--- Supplied material Enclosed Below ---
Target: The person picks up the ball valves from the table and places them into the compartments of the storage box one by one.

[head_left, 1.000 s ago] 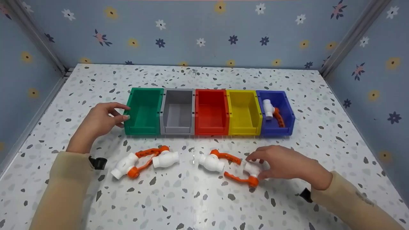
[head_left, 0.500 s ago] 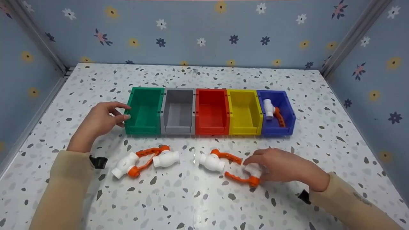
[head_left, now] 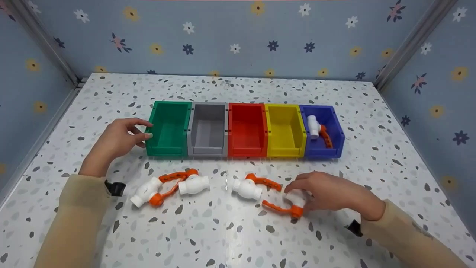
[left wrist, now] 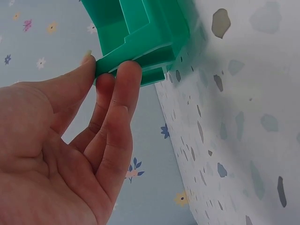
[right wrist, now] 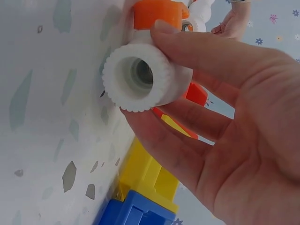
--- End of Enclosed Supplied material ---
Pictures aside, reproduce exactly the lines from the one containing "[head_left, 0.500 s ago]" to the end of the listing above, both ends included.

## Result
[head_left, 0.500 s ago] 
[head_left, now] 
[left wrist, now] 
[right wrist, now] 

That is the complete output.